Capistrano::Consul
Allows capistrano to obtain the list of servers using a consul server
Installation
Add this line to your application's Gemfile:
gem 'capistrano-consul'
And then execute:
$ bundle
Or install it yourself as:
$ gem install capistrano-consul
Usage
In capistrano.
require 'capistrano/consul'
In your code, then you can map a consul service to roles in capistrano
consul_service 'app_server', roles %w{web app}
Also, you can use #consul_all_nodes to refer to every node in consul (useful for some tasks)
consul_all_nodes roles %w{web app}
Configuration
consul_url The api endpoint consul_token The Consul token needed if an ACL is specified consul_ssh_gateway You can configure an ssh gateway (i.e. a tunner that will be created before connecting to consul).
Example:
set :consul_url, 'http://localhost:8500'
set :consul_ssh_gateway, {
host: your.gateway.server,
user: ENV['USER'],
port: 8500, (this port will be used for tunneling)
options: {ssh options here}
}
Development
After checking out the repo, run bin/setup
to install dependencies. Then, run rake spec
to run the tests. You can also run bin/console
for an interactive prompt that will allow you to experiment.
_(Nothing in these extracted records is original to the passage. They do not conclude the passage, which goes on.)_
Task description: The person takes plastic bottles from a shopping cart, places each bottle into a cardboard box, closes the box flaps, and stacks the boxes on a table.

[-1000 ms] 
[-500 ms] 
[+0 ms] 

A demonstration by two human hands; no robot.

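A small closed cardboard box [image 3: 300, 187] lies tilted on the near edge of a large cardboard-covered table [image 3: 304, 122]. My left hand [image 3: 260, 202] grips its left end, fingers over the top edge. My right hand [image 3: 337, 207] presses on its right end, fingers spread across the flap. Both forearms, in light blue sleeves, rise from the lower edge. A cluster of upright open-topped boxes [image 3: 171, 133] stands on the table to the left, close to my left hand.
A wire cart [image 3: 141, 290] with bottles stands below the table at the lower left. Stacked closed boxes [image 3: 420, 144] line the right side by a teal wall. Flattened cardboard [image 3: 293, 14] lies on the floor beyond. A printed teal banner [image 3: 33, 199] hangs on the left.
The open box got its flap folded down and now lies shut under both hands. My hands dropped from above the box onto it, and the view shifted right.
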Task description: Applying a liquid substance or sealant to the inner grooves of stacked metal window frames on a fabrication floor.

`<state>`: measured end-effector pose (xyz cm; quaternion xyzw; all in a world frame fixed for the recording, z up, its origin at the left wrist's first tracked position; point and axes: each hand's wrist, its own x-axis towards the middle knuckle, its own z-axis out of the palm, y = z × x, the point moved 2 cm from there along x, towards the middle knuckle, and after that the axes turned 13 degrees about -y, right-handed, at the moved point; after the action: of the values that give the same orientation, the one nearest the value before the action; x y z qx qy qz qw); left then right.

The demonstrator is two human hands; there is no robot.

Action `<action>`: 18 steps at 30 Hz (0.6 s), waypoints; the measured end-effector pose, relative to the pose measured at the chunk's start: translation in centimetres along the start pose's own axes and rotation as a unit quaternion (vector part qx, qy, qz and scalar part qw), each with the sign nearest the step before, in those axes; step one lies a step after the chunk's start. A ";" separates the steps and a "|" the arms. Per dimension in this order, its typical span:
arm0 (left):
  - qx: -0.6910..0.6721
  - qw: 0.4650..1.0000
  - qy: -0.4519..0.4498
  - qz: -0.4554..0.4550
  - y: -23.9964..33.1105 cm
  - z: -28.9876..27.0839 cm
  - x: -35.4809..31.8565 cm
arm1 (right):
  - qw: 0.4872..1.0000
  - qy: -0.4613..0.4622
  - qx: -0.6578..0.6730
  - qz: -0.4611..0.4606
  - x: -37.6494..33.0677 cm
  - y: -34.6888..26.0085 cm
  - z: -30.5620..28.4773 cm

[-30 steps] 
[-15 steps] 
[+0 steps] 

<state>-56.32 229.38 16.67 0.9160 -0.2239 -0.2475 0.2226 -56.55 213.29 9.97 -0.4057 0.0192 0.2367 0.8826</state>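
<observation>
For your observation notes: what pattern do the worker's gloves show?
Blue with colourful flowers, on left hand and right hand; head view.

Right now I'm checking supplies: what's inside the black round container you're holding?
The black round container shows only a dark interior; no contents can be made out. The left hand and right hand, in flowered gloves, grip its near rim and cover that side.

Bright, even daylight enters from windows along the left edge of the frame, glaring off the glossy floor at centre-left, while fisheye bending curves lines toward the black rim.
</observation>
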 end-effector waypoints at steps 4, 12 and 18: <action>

To install this gem onto your local machine, run bundle exec rake install
. To release a new version, update the version number in version.rb
, and then run bundle exec rake release
, which will create a git tag for the version, push git commits and tags, and push the .gem
file to rubygems.org.
Contributing
Bug reports and pull requests are welcome on GitHub at https://github.com/[USERNAME]/capistrano-consul.
License
The gem is available as open source under the terms of the MIT License.